Australia's Prime Minister, John Howard, told the medical malpractice insurer United Medical Protection that the Australian Government will not help it due to "the continuing deterioration in the group's financial position."

United Medical Protection indemnifies about 32,000 of Australia's general practitioners and specialists.

Stephen Cains, MD, a practicing ophthalmologist in Australia, is concerned about the current situation. "This threatens ophthalmologists and medical practitioners at a very personal level," Dr.
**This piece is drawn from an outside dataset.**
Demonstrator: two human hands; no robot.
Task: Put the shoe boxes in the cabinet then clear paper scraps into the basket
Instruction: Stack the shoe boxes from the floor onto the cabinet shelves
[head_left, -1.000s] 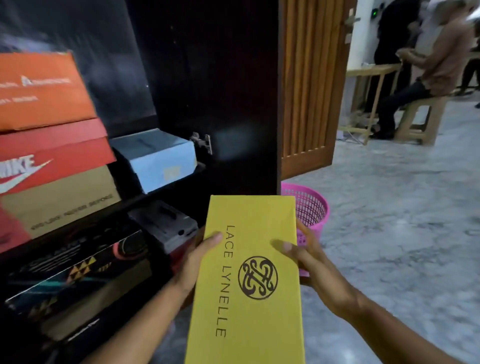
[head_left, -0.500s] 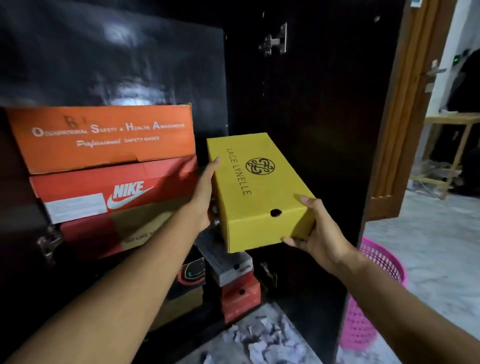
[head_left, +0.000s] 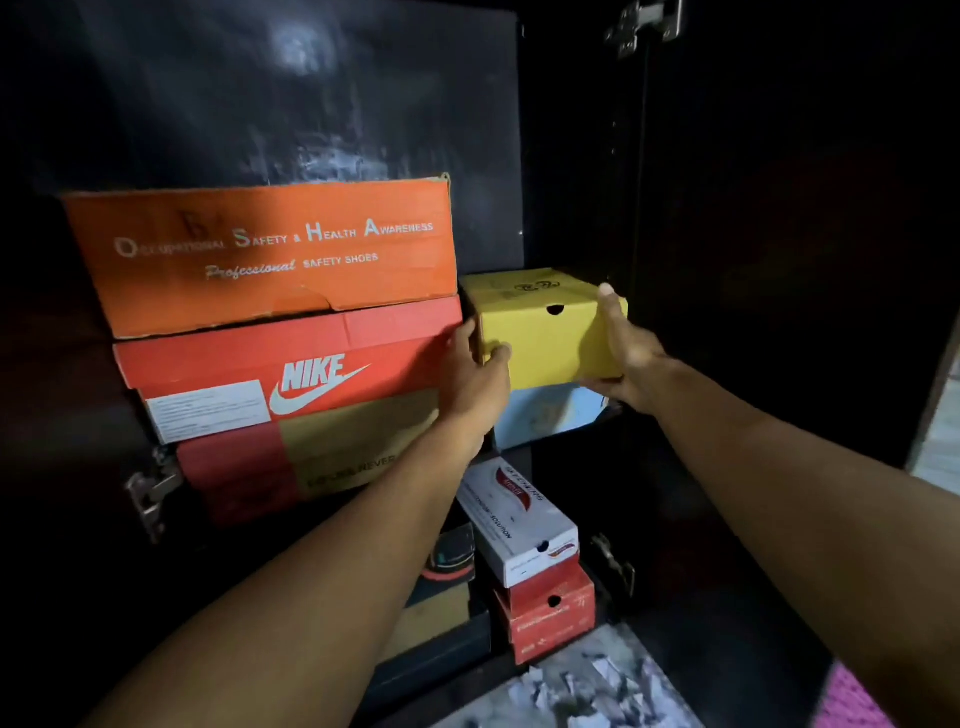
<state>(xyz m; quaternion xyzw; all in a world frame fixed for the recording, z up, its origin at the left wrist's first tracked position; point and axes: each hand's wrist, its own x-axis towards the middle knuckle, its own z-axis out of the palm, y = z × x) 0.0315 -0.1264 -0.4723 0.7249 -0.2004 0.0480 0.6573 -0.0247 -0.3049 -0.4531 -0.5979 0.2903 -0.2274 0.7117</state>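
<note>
Dark wood cabinet (head_left: 727, 260) holds eight shoe boxes I can count on two shelves. Both hands grip the yellow box (head_left: 545, 332), left hand (head_left: 475, 374) curled round its left corner, right hand (head_left: 623, 358) round its right side, above a pale blue box (head_left: 545, 415). Below them, paper scraps (head_left: 571, 686) litter the floor beside a pink basket (head_left: 852, 701).

bare forearms, no sleeves, bare fingers (head_left: 605, 296)
</note>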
Cains told Ocular Surgery News.

"If your background is not covered by any government rescue package, and if we assume that United Medical Protection is not going to be able to cover what it has the basis for doing, then it leaves open the possibility that anyone who is sued now for an event that happened years ago, of which the particular doctor had no knowledge, that doctor is going to be personally liable."

Malpractice settlements commonly hit the six figure and sometimes seven figure mark at times, Dr. Cains said. "Doctors can be quite ruined."

Without the government's financial assistance, including assistance in securing personal liability insurance for its directors and senior executives, 8,000 doctors could be left without coverage after June 30. Faced with the prospect of losing a chunk of its income from those 8,000 policies, United Medical Protection could be forced to close. If that happens, doctors would be unable to work in private practice unless they could make other insurance arrangements.